(1) Black Lives Matter: David Blight's Open Yale History course on the American Civil War has nothing directly to do with last summer's protests, but it helped put them in historical perspective and--more than anything else I've read in the last two years--it explained why the protests matter. Sometimes the best way to learn about the present is to study the past.
(2) Covid-19: Judging from the place of privilege it occupies in my mental furniture, Alan Jacobs's musings on the problem of "scale" are among the most significant I've read on Covid-19. They are developed in detail in Alan's essay in the Hedgehog Review, though I expect I first encountered it on his blog, which I read assiduously, and you should too.
(3) On Reading: The main thrust of Alastair Fowler's fascinating essay, "C. S. Lewis: Supervisor" (available in full here and here), is to define education as reading--and remembering what you read. A few excerpts:
"The flow of Lewis’s writing and speaking had much to do with this remarkable memory. .... It was not principally memoria ad verba but rather ad res – memory of the substance, aimed at grasp of contents through their structure. ... Lewis’s innate memorial powers were developed by education, first at school and then with his private tutor William Kirkpatrick. At Oxford they were strengthened by having to depend on the Bodleian Library rather than on his own books. .... Later ... his reading habits had become ingrained, and he continued to rely on memory. Often he used books almost in the medieval way, as memory prompts. Literary memory depends on use: it must be frequently refreshed. .... Lewis had almost total recall of words (he remembered new vocabulary after once looking it up in the dictionary), yet he had to go over texts frequently – sometimes immediately before a tutorial. Consequently his reading and re-reading were astonishingly copious. Reading habits, of course, were different in the fifties; I used then to read ten hours a day. Lewis, who read far faster, read with surer grasp, and read whenever commitments allowed – read even at mealtimes – read prodigiously."
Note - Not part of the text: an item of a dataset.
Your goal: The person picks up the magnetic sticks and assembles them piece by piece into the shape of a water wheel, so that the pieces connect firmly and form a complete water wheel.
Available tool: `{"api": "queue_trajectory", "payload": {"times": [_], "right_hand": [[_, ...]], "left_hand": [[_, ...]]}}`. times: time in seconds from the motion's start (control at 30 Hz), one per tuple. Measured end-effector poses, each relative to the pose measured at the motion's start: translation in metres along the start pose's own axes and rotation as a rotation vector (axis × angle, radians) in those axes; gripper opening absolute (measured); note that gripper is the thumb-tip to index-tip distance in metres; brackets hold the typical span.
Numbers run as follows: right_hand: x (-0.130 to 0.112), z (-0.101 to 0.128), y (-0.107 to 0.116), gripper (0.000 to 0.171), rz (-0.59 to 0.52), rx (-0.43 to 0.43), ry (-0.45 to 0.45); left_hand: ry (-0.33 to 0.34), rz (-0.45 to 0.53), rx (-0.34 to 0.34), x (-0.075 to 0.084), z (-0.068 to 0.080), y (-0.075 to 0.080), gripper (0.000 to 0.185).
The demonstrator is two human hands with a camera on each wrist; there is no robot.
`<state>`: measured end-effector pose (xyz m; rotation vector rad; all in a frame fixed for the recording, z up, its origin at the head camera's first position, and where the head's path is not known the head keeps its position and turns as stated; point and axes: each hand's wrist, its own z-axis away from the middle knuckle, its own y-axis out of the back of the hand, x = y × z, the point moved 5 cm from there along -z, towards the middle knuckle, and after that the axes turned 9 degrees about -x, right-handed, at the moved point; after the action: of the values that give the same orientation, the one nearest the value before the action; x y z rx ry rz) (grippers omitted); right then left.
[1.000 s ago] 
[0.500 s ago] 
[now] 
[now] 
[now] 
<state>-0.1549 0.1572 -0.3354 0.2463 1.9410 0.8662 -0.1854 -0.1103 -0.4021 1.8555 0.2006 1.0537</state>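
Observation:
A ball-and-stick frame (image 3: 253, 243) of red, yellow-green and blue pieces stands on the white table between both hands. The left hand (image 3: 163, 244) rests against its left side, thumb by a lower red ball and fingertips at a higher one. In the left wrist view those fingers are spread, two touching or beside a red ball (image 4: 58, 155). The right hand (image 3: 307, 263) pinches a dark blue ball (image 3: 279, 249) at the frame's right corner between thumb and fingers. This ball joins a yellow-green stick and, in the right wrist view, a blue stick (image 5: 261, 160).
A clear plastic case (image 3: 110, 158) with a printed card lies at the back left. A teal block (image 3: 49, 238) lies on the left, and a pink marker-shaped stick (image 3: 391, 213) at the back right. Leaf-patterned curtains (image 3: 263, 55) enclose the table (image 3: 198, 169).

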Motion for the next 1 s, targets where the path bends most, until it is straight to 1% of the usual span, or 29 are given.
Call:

Alan Jacobs explains why this matters:
"[A] book becomes more fully itself when we see both how it resembles and how is differs from other books; one discipline of study takes on its proper hues only when we see its relations to other disciplines that stand close to it or very far away. My repertoire of analogies is my toolbox, or my console of instruments, by which I comprehend and navigate the world. It can’t be too large; every addition helps, at least a bit."
Which reminds me, there are some books I should be reading ....
Credit: NYTimes |
*Not that impressing anyone is the point. ... right?